What this task involves »
In the listing beneath this line, copy exactly the lines starting with the one containing "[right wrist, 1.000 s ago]" and going on through the one containing "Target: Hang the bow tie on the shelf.".

Dataset section »

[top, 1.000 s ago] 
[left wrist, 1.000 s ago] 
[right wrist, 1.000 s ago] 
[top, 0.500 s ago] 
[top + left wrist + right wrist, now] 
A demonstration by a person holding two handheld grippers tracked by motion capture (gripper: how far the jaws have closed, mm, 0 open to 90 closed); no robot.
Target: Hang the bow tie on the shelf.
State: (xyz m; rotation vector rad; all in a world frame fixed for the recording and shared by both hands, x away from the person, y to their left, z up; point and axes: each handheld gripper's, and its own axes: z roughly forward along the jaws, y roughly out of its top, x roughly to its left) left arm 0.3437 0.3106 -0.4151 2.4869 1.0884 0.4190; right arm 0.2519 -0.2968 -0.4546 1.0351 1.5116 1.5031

Output »
[right wrist, 1.000 s ago] 
[top, 0.500 s ago] 
[top + left wrist + right wrist, now] 
A demonstration by a person holding two handheld grippers tracked by motion capture (gripper: how far the jaws have closed, mm, 0 open to 90 closed); no robot.
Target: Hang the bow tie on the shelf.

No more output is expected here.